Our original Buddha-Nature is, in highest truth, devoid of any atom of objectivity. It is void, omnipresent, silent, pure; it is glorious and mysterious peaceful joy — and that is all. Enter deeply into it by awakening to it yourself. That which is before you is it, in all its fullness, utterly complete. There is naught beside.

Even if you go through all the stages of a Bodhisattva’s progress toward Buddhahood, one by one; when at last, in a single flash, you attain to full realization, you will only be realizing the Buddha-Nature which has been with you all the time; and by all the foregoing stages you will have added to it nothing at all.

You will come to look upon all those eons of work and achievement as no better than unreal actions performed in a dream. That is why the Tathagata said, “I truly attained nothing from complete, unexcelled Enlightenment. Had there been anything attained, Dipamkara Buddha would not have made the prophecy concerning me.” He also said, “This Dharma is absolutely without distinctions, neither high nor low, and its name is “Bodhi.”

It is pure Mind, which is the source of everything and which, whether appearing as sentient beings or as Buddhas, as the rivers and mountains of the world which has form, as that which is formless, or as penetrating the whole universe absolutely without distinctions, there being no such entities as selfness and otherness.
This pure Mind, the source of everything, shines forever and on all with the brilliance of its own perfection. But the people of the world do not awaken to it, regarding only that which sees, hears, feels and knows as mind. Blinded by their own sight, hearing, feeling and knowing, they do not perceive the spiritual brilliance of the source-substance. If they would only eliminate all conceptual thought in a flash, that source-substance would manifest itself like the sun ascending through the void and illuminating the whole universe without hindrance or bounds.

Therefore, if you students of the Way seek to progress through seeing, hearing, feeling and knowing, when you are deprived of your perceptions, your way to Mind will be cut off and you will find nowhere to enter. Only realize that, though real Mind is expressed in these perceptions it neither forms part of them nor is separate from them.

You should not start reasoning from these perceptions, nor allow them to give rise to conceptual thought; yet, nor should you seek the One Mind apart from them or abandon them in your pursuit of the Dharma. Do not keep them nor abandon them nor dwell in them nor cleave to them. Above, below and around you, all is spontaneously existing, for there is nowhere which is outside the Buddha-Mind.

When people of the world hear it said that the Buddhas transmit the Doctrine of the Mind, they suppose that there is something to be attained or realized apart from Mind, and thereupon they use Mind to seek the Dharma, not knowing that Mind and the object of their search are one. Mind cannot be used to seek something apart from Mind; for then, after the passing of millions of eons, the day of success will still not have dawned. Such a method is not to be compared with suddenly eliminating conceptual thought, which is the fundamental Dharma.

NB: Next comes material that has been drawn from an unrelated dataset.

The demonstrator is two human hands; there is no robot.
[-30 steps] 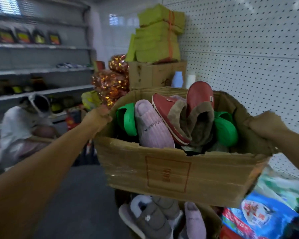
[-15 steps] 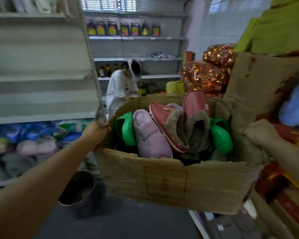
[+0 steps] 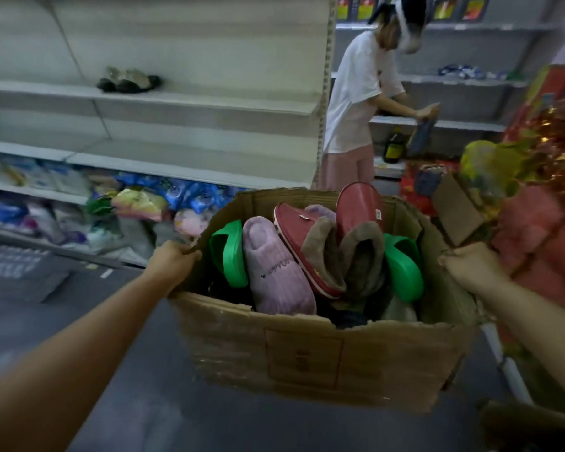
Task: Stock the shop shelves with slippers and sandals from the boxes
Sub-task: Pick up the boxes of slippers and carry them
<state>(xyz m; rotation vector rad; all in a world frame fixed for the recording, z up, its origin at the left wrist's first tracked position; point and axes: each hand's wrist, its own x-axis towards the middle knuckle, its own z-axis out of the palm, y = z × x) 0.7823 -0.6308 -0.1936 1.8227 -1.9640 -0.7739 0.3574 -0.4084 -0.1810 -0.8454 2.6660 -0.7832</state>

Suppose a warrior, forgetting that he was already wearing his pearl on his forehead, were to seek for it elsewhere, he could travel the whole world without finding it. But if someone who knew what was wrong were to point it out to him, the warrior would immediately realize that the pearl had been there all the time. So, if you students of the Way are mistaken about your own real Mind, not recognizing that it is the Buddha, you will consequently look for him everywhere, indulging in various achievements and practices and expecting to attain realization by such graduated practices.

But even after eons of diligent searching, you will not be able to attain to the Way. These methods cannot be compared to the sudden elimination of conceptual thought, in the certain knowledge that there is nothing at all which has absolute existence, nothing on which to lay hold, nothing on which to rely, nothing in which to abide, nothing subjective or objective.

It is by preventing the rise of conceptual thought that you will realize Bodhi; and, when you do, you will just be realizing the Buddha who has always existed in your own Mind! Eons of striving will prove to be so much wasted effort; just as, when the warrior found his pearl, he merely discovered what had been hanging on this forehead all the time; and just as his finding of it had nothing to do with his efforts to discover it elsewhere.

Therefore the Buddha said, “I truly attained nothing from complete, unexcelled Enlightenment.” It was for fear that people would not believe this that he drew upon what is seen with the five sorts of vision and spoken with the five kinds of speech. So this quotation is by no means empty talk, but expresses the highest truth.

Excerpted from The Zen Teaching of Huang Po On the Transmission of Mind – trans by John Blofeld 1959

It takes a while to begin to feel comfortable with “nothing to hang onto” as some refer to the subtleties of practice. Buddhist practice is full of paradox, all one has to do is read any of the legacy teachers to see that Zen masters seem to have mastered the art of using rhetoric in a manner that often does serve to stop the mind.
Whatever it is that we cling or get attached too, a good Zen teacher is there to pry us loose from ourselves. Growing up and living in NY I have often had the opportunity to visit Times Square. If anyone has ever been there they can attest to the feast for the senses that is all around. Even at night it seems like day time with the thousands of lights and screens. With so much going on it can be confusing on knowing where to look as something always seems to be wanting our focus and attention. Life is just like that, and those flashing lights bleed into our practice. Fortunately for myself I have had a teacher who has always been there to hold up a mirror and drag me back onto the path.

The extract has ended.